Subgroup analyses for 28-day mortality are shown in Figure 3. Overall, the beneficial association of nirmatrelvir/ritonavir with mortality was consistent across most predefined subgroups. Notably, the point estimates suggested a substantial reduction in mortality risk among patients aged ≥65 years (HR = 0.418, 95% CI: 0.211–0.827), non-smokers (HR = 0.344, 95% CI: 0.167–0.707), those without chronic lung disease (HR = 0.238, 95% CI: 0.104–0.545), those without hypertension (HR = 0.261, 95% CI: 0.084–0.813), those with critical COVID-19 at baseline (HR = 0.330, 95% CI: 0.133–0.818), and those with an onset-to-baseline time of ≤5 days (HR = 0.180, 95% CI: 0.052–0.618). A significant interaction was observed between the treatment effect and chronic lung disease status (P for interaction < 0.05), suggesting that the treatment effect may differ according to this factor, with the benefit appearing more pronounced in patients without chronic lung disease. No significant interactions were identified for the other subgroup factors.

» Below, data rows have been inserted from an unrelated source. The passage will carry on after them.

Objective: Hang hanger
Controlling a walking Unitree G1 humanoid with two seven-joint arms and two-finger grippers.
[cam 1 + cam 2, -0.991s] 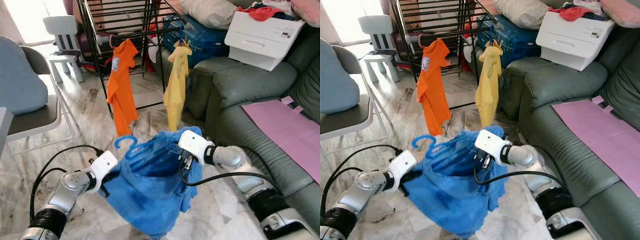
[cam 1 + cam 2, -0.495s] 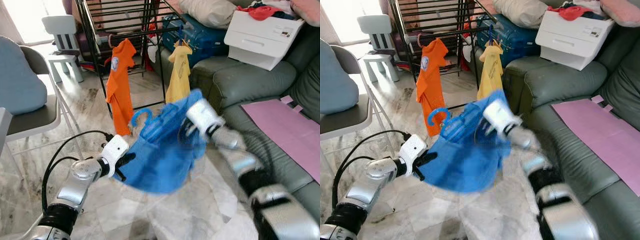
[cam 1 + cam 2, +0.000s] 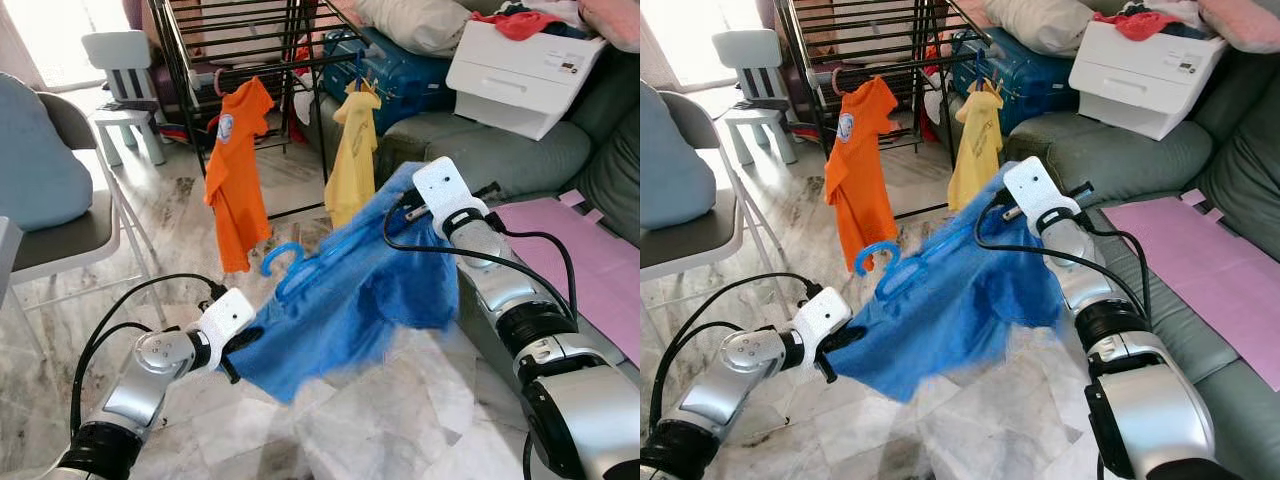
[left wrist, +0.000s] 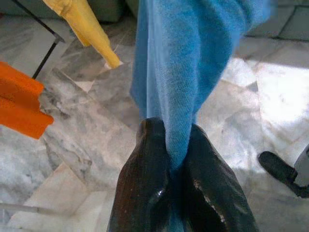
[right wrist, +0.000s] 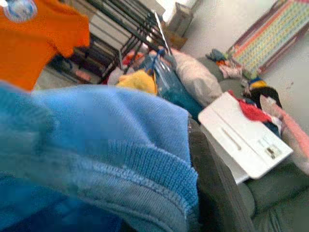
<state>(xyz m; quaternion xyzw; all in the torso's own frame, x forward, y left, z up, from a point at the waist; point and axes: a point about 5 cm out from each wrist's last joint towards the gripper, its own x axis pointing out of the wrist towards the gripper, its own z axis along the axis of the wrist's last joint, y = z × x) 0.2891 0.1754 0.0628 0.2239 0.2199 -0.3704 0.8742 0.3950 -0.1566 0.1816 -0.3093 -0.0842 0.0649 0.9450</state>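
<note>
Drying rack (image 3: 250, 40): black metal frame standing ahead of the robot; an orange shirt (image 3: 236, 170) and a yellow shirt (image 3: 354, 160) already hang from its rail.
Blue shirt (image 3: 350, 295): stretched in the air between both arms, near the rack but apart from it.
Blue hanger (image 3: 290, 262): inside the shirt, hook poking out at the collar, not yet on the rail.
Right gripper (image 3: 412, 208): raised, with the shirt's upper edge draped over it; I cannot tell how its fingers stand.
Left gripper (image 4: 169, 164): low, pinched closed on the lower hem.
Progress: judged midway; hooking remains.
</note>
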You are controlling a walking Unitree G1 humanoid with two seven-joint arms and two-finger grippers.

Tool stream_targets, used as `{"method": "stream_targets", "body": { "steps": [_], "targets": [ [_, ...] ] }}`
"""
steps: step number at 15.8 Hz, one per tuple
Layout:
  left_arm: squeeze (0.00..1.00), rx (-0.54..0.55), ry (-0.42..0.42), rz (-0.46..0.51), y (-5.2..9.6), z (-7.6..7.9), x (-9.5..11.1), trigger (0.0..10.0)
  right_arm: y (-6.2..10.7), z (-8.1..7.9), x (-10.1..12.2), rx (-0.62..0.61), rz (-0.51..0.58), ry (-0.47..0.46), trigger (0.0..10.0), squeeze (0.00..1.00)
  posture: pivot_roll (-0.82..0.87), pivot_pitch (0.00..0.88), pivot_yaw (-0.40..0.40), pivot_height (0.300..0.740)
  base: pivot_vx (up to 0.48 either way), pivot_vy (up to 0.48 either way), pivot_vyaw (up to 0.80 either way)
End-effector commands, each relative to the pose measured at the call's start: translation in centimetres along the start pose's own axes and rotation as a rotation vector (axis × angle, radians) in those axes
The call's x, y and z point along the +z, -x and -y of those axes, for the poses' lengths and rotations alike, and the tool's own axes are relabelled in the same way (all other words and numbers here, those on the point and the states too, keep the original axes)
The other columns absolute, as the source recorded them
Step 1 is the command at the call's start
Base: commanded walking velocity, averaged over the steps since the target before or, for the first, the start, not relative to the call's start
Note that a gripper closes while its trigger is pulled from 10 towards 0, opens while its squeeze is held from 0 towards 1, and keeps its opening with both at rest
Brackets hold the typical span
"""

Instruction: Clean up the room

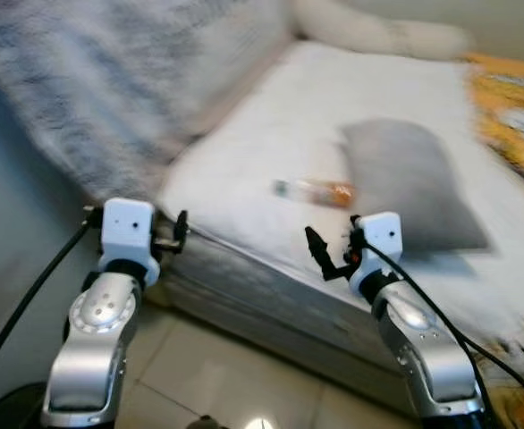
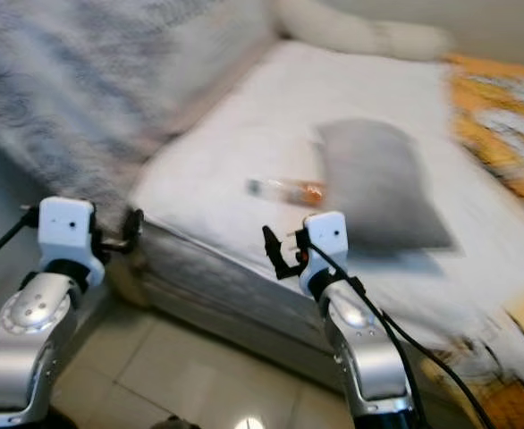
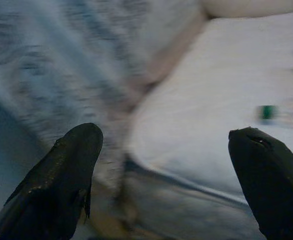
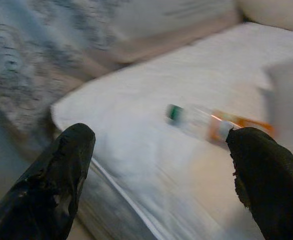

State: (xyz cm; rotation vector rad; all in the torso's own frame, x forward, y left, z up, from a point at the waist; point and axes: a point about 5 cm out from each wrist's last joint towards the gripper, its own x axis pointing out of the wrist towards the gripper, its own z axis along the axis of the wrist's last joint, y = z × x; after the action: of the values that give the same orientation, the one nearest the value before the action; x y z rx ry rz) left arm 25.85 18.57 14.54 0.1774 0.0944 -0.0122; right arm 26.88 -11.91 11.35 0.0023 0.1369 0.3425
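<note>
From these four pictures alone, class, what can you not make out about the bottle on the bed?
- Bottle: label wording smeared by motion blur in the right wrist view.
- Its far end: hidden behind the right gripper's finger.
- Its contents: too blurred and small in the left eye view, beside the grey pillow.

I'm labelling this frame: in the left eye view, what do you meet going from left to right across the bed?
Grey mottled fuzzy blanket → clear plastic bottle with orange label lying on the white sheet → grey rectangular pillow → orange patterned cover.
</note>
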Motion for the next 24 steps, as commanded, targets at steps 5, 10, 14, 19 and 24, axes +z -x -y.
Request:
{"method": "stream_targets", "body": {
  "steps": [5,10,14,19,24],
  "targets": [
    [0.0,-0.01,0.013,-0.013,-0.13,0.19,-0.14,10.0,-0.15,0.69,0.69,-0.034,0.006,0.009,10.0,0.0,-0.03,0.0,0.017,0.74,0.305,0.0,0.0],
    [0.0,-0.012,0.014,-0.015,-0.18,0.25,-0.16,10.0,-0.17,0.88,0.65,-0.041,-0.001,0.015,10.0,0.0,-0.03,0.0,0.016,0.74,0.307,0.0,0.0],
    [0.0,-0.025,0.009,-0.015,-0.1,0.42,-0.2,10.0,-0.12,0.99,0.67,-0.049,-0.003,0.014,10.0,0.0,-0.04,0.0,0.014,0.74,0.302,0.0,0.0],
    [0.0,-0.03,0.003,-0.015,-0.07,0.48,-0.24,10.0,-0.03,1.2,0.49,-0.057,-0.009,0.015,10.0,0.0,-0.03,0.0,0.014,0.74,0.295,0.0,0.0],
    [0.0,-0.035,0.0,-0.012,-0.04,0.47,-0.21,10.0,-0.03,1.1,0.47,-0.045,-0.007,0.037,10.0,0.0,-0.03,0.0,0.014,0.74,0.286,0.0,0.0]
  ]
}}
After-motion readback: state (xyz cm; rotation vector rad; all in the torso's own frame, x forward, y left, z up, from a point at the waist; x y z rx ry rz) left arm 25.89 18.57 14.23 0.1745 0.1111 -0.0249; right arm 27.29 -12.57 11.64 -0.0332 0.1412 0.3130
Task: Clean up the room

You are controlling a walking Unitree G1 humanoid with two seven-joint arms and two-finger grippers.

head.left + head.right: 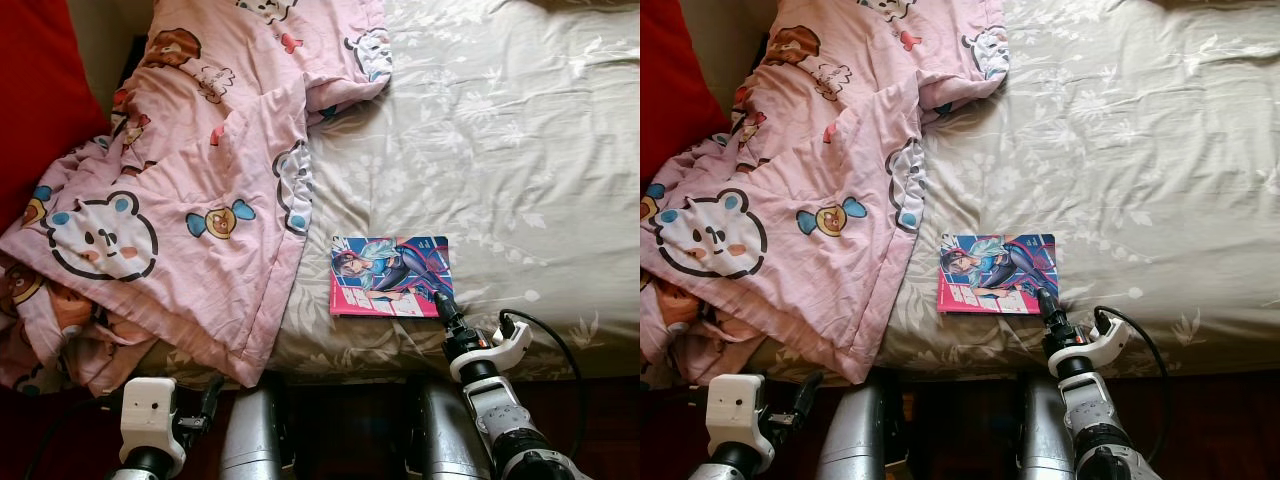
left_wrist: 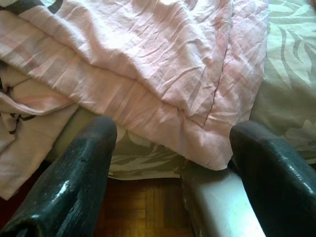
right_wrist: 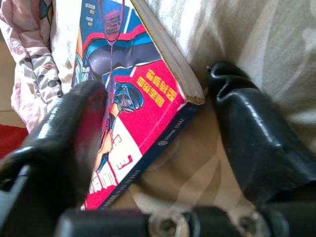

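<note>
Here the right gripper (image 1: 441, 300) sits at the near right corner of the manga book (image 1: 390, 275), fingers spread with one over the cover and one on the grey floral bedsheet (image 1: 500, 130) beside the page edge, likely straddling the corner to pinch it up. The book lies flat near the bed's front edge, just beside the pink cartoon duvet (image 1: 200, 180). The left gripper (image 2: 168, 163) hangs low by the duvet's corner, fingers open, idle.
</note>
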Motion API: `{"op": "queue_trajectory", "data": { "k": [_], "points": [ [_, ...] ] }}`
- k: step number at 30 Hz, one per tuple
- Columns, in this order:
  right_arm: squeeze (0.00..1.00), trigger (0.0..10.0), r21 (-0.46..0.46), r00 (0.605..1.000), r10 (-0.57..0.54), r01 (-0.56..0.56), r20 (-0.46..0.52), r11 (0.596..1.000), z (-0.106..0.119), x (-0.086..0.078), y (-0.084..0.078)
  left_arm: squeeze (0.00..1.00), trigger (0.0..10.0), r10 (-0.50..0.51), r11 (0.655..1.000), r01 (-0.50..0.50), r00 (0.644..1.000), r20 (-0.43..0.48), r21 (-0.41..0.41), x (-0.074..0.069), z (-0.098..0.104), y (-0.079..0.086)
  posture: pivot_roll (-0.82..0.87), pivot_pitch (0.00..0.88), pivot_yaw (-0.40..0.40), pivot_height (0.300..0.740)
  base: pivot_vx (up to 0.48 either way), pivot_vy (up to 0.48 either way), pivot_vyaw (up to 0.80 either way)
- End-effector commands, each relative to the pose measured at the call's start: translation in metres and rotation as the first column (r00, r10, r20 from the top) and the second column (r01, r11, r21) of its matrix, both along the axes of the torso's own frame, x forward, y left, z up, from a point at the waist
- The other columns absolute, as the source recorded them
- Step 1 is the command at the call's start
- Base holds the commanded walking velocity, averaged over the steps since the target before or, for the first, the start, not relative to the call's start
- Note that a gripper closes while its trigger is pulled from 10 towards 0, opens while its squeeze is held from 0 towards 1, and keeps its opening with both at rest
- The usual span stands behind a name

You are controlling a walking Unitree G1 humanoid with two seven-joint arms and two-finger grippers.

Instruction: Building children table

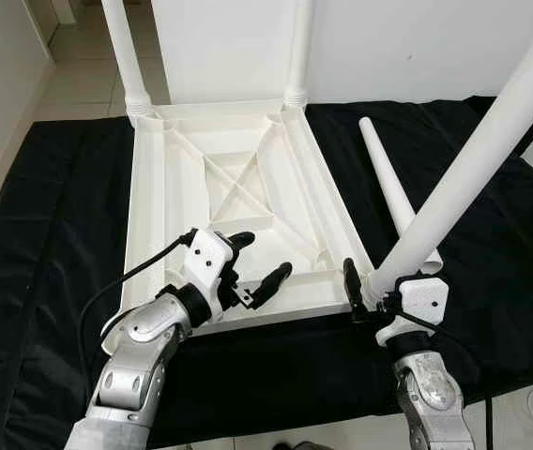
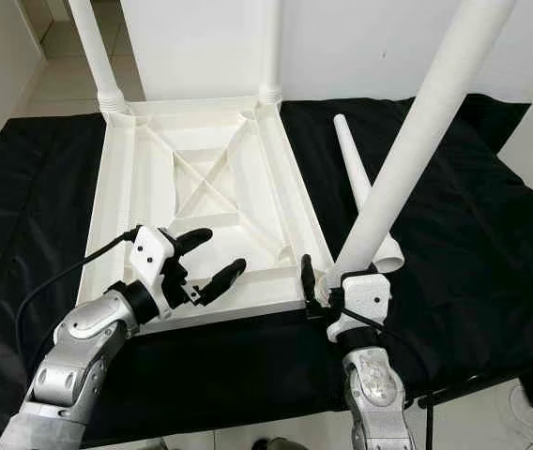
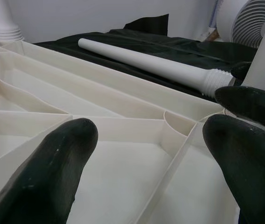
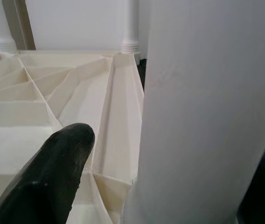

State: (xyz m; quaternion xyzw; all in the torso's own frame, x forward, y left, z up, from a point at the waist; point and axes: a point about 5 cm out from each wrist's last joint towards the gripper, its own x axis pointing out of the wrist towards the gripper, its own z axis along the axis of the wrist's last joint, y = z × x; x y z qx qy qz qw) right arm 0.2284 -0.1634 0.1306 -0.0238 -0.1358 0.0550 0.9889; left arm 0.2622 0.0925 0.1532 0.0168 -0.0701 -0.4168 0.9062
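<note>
Right claw [image 1: 365,292] gripping leg [image 1: 473,159], seemingly at tabletop [image 1: 238,178] corner

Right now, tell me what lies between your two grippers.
In the left eye view, between the left gripper and the right gripper runs the near rim of the upturned tabletop, nothing else. The right gripper holds a leg.

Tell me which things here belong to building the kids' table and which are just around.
Part of the job:
- upside-down tabletop
- two legs already standing in its far corners
- leg held tilted at the near right corner by the right claw
- spare leg lying on the cloth
- left claw, open over the near edge

Just around:
- black cloth
- tiled floor
</note>
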Motion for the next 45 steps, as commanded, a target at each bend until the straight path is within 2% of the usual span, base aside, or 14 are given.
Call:
{"op": "queue_trajectory", "data": {
  "k": [1, 10, 29, 42, 45],
  "points": [
    [0.0, 10.0, 0.029, 1.0, 0.017, -0.018, 0.018, 0.999, 0.0036, -0.0021, 0.0016, 0.0, 10.0, 0.1, 0.995, -0.1, 0.995, 0.0, -0.008, 0.0011, 0.0013, 0.0047, -0.04, 0.098, 0.0, 0.74, 0.0, 0.0, 0.0],
    [0.0, 10.0, 0.032, 1.0, -0.001, 0.001, 0.009, 0.999, 0.0036, -0.003, 0.0005, 0.0, 10.0, 0.091, 0.996, -0.091, 0.996, -0.001, -0.003, 0.0007, 0.002, 0.0048, -0.04, 0.102, 0.006, 0.74, 0.0, 0.0, 0.0],
    [0.0, 10.0, 0.018, 1.0, -0.007, 0.007, -0.017, 1.0, -0.0003, -0.0039, -0.0007, 0.0, 10.0, 0.09, 0.996, -0.09, 0.996, -0.01, 0.0, -0.0009, 0.0016, 0.0046, -0.04, 0.102, 0.004, 0.74, -0.281, 0.0, 0.0],
    [0.0, 10.0, 0.003, 1.0, -0.003, 0.004, -0.022, 1.0, -0.0009, -0.001, 0.0005, 0.0, 10.0, 0.117, 0.993, -0.117, 0.993, 0.001, -0.03, 0.0011, 0.0052, 0.0041, -0.03, 0.085, -0.003, 0.74, 0.0, 0.0, 0.0],
    [0.0, 10.0, -0.003, 1.0, -0.001, 0.001, -0.023, 1.0, -0.0005, 0.0007, 0.0015, 0.0, 10.0, 0.12, 0.993, -0.12, 0.992, 0.027, -0.023, 0.0012, 0.0068, 0.004, -0.03, 0.08, -0.007, 0.74, 0.0, 0.0, 0.0]
  ]
}}
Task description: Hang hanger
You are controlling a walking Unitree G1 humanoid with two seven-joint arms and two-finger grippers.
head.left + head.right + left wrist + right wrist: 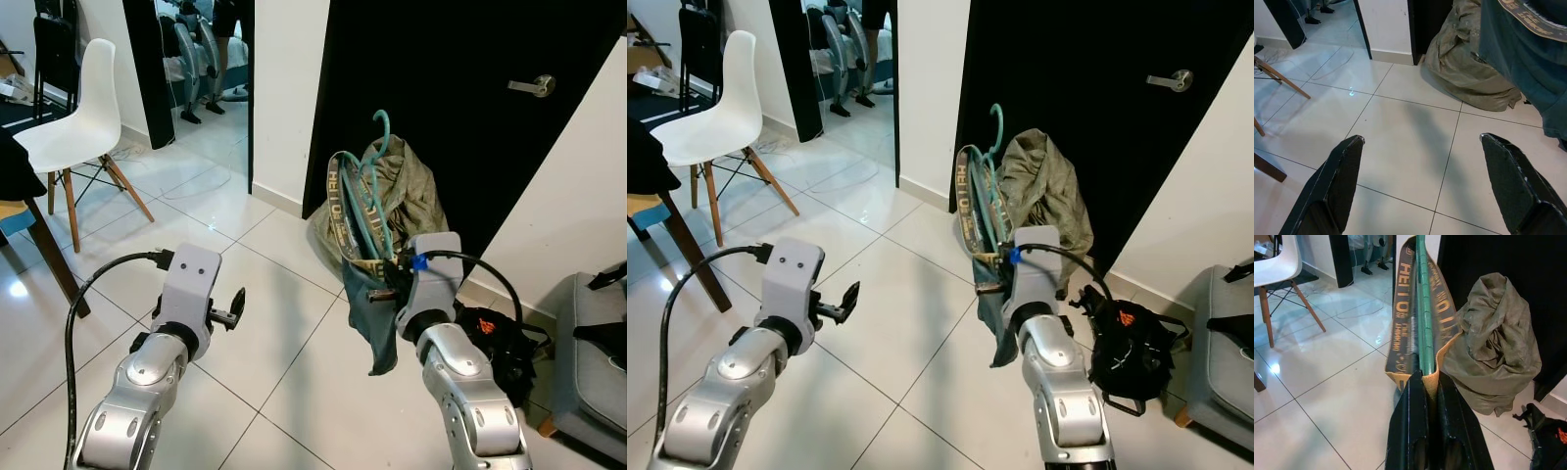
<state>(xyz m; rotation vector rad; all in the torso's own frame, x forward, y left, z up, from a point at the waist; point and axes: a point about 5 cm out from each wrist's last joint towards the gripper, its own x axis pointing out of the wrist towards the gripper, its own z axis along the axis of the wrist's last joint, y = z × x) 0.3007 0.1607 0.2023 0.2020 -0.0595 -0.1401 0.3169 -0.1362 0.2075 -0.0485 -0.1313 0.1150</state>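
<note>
The right claw (1430, 387) is closed on the lower edge of a teal plastic hanger (370, 186), with a tan printed waistband (1400, 308) pinched between the two black fingers (1410, 421) together with the hanger bar. The hanger is held upright above the claw — its hook (381, 122) is topmost, set against the black door (460, 117). A dark blue garment (372, 313) is draped from the hanger and hangs below the claw, clear of the white tiled floor (265, 333).

The left claw (233, 306) is held out at a similar height, well apart from the hanger, with its fingers (1342, 181) spread wide and nothing between them.

Behind the hanger, a crumpled olive-green cloth bundle (1493, 338) is seen resting on the floor against the foot of the door. A silver lever handle (534, 86) is mounted high on the door. A black bag with an orange mark (1132, 352) lies on the floor to the right of the right arm — just beside it stands a grey upholstered seat (588, 343). To the left, a white moulded chair with wooden legs (78, 127) stands on the tiles, and a dark wooden furniture leg (54, 259) is seen nearer the left arm.
</note>
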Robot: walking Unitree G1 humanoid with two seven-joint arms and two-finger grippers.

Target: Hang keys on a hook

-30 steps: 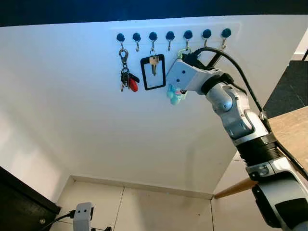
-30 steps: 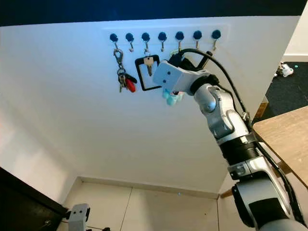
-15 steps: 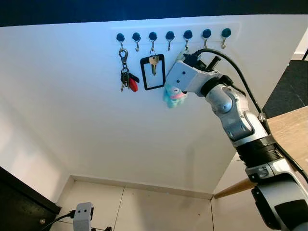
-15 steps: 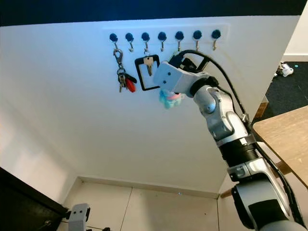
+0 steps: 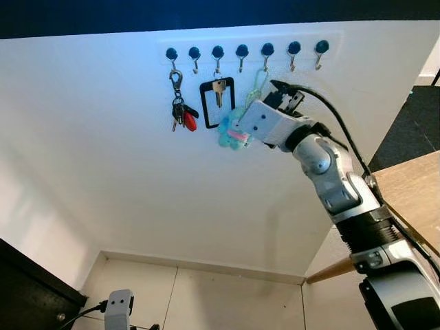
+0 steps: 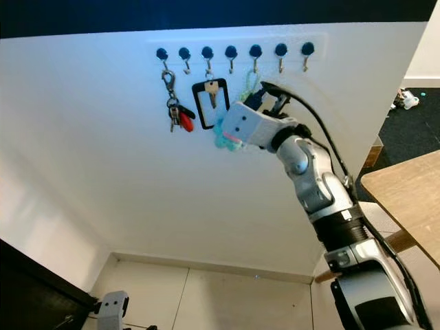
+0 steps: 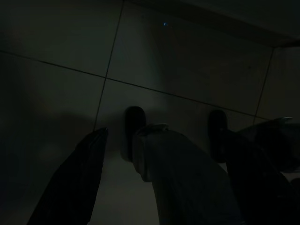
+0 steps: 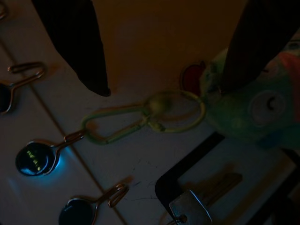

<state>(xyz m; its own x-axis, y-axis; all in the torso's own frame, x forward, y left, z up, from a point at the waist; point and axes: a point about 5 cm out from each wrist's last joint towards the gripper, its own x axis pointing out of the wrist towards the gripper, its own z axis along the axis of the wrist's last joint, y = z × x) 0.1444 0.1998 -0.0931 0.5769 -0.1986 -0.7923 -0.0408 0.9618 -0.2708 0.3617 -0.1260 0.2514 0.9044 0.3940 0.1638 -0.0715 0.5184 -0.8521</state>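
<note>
A rail of several blue-knobbed hooks (image 5: 242,50) runs along the top of the white wall. The keychain's green carabiner (image 8: 112,124) hangs on the fifth hook (image 5: 267,49), with its green loop (image 5: 258,81) running down to a teal plush charm (image 5: 230,136). My right gripper (image 8: 159,89) is open just in front of the carabiner and ring. One finger (image 8: 79,42) is beside the ring and the other crosses the plush (image 8: 253,108). The left gripper (image 7: 164,187) hangs low over the dim floor, fingers apart.
A key bunch with a red fob (image 5: 182,113) hangs on the first hook and a black-framed key tag (image 5: 218,103) on the third. A wooden tabletop (image 5: 412,185) juts in at the right. Tiled floor (image 5: 206,295) lies below, with dark furniture (image 5: 27,295) at the lower left.
My right gripper has drawn back down and left from the fifth hook and opened. The carabiner now hangs on that hook and the plush has swung left.
</note>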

Similarly, for in-hospital mortality (Figure 4), nirmatrelvir/ritonavir was associated with a reduced risk in the same subgroups. However, for this endpoint, no significant treatment-by-subgroup interactions were detected.

Taken together, these subgroup findings suggest that the survival benefit of nirmatrelvir/ritonavir was particularly evident in older patients (≥65 years) and in those without certain comorbidities, particularly chronic lung disease. In addition, the association was maintained in critically ill patients, and earlier initiation of treatment (within 5 days of symptom onset) was associated with a more pronounced benefit.